In [1]:
import os

In [2]:
%pwd

'c:\\Users\\Vincent\\Desktop\\Cancer-Prediction-Trials\\notebook'

In [3]:
os.chdir("../")

In [4]:
%pwd

'c:\\Users\\Vincent\\Desktop\\Cancer-Prediction-Trials'

In [5]:
## 3. Update the entity

from dataclasses import dataclass
from pathlib import Path

@dataclass(frozen=True)
class DataIngestionConfig:
    root_dir: Path
    processed_data_path: Path
    train_data_path: Path
    test_data_path: Path



In [6]:
## 3. Update the entity

from src.constants import *
from src.utils.common import read_yaml, create_directories

In [7]:
## 4. Update the configuration manager in src config

class ConfigurationManager:
    def __init__(
        self, 
        config_filepath = CONFIG_FILE_PATH):
        
        self.config = read_yaml(config_filepath)

        create_directories([self.config.output_root])

    def get_data_ingestion_config(self) -> DataIngestionConfig:
        config = self.config.data_ingestion

        create_directories([config.root_dir])

        data_ingestion_config = DataIngestionConfig(
            root_dir=config.root_dir,
            processed_data_path=config.processed_data_path,
            train_data_path=config.train_data_path,
            test_data_path=config.test_data_path
        )

        return data_ingestion_config

In [8]:
## 5. Update the components

import sys
from src.exception import CustomException
from src import logger
import pandas as pd
import numpy as np
from sklearn.datasets import load_breast_cancer
from sklearn.model_selection import StratifiedShuffleSplit


In [9]:
## 5. Update the components

class DataIngestion:
    def __init__(self, config: DataIngestionConfig):
        self.config = config

    def initiate_data_ingestion(self):
        logger.info("Initiate data ingestion method or component")

        try:
            df_bc = load_breast_cancer() 
            
            data = np.c_[df_bc.data, df_bc.target]
            
            column_names = np.append(df_bc.feature_names, ['malignant'])
            
            df = pd.DataFrame(data, columns=column_names)
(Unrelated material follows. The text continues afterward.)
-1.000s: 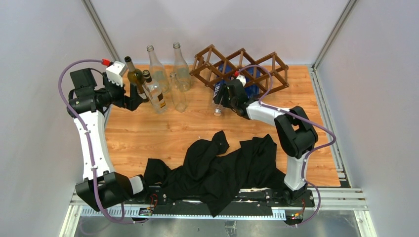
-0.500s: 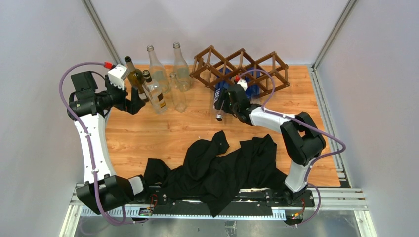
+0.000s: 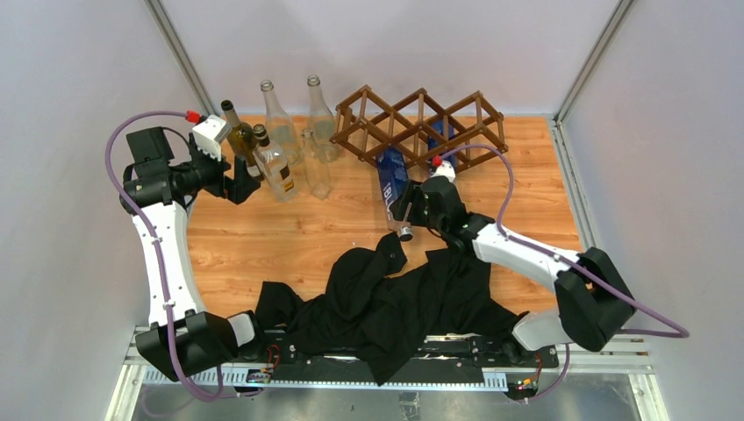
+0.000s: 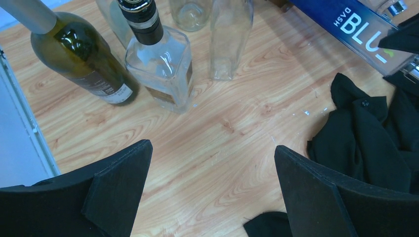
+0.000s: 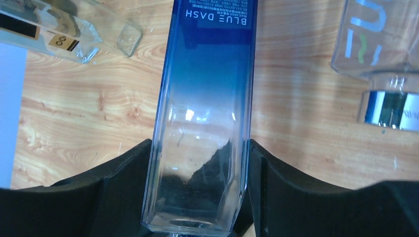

            df = df.drop(columns = ['mean perimeter', 'mean area', 'worst radius', 'worst perimeter', 'worst area', 'fractal dimension error', 'mean fractal dimension','radius error',
                        'texture error', 'smoothness error', 'symmetry error', 'worst texture', 'worst smoothness', 'worst compactness', 'worst concavity', 'worst concave points', 
                        'worst symmetry', 'worst fractal dimension', 'perimeter error', 'area error', 'concavity error', 'concave points error', 'compactness error'])
            
            df.columns = df.columns.str.replace(' ', '_')
            
            df['malignant'] = df['malignant'].map(lambda x: 1 if x != 1.0 else 0)
            
            os.makedirs(os.path.dirname(self.config.processed_data_path),exist_ok=True)
            
            df.to_csv(self.config.processed_data_path,index=False,header=True)

            return(
                self.config.processed_data_path
            )
        
        except Exception as e:
            raise CustomException(e,sys) 

    def complete_data_ingestion(self):
        logger.info("Resume data ingestion method or component") 

        try:
            df=pd.read_csv(self.config.processed_data_path)
            
            logger.info('Read the dataset as dataframe')

            strat_shuff_split = StratifiedShuffleSplit(n_splits=1, test_size=0.3, random_state=42)
        
            X = df.drop(columns=['malignant'],axis=1)
            
            y = df['malignant']
            
            train_idx, test_idx = next(strat_shuff_split.split(X, y))
            
            train_set = df.loc[train_idx]
            
            test_set = df.loc[test_idx]

            logger.info("Train test split initiated")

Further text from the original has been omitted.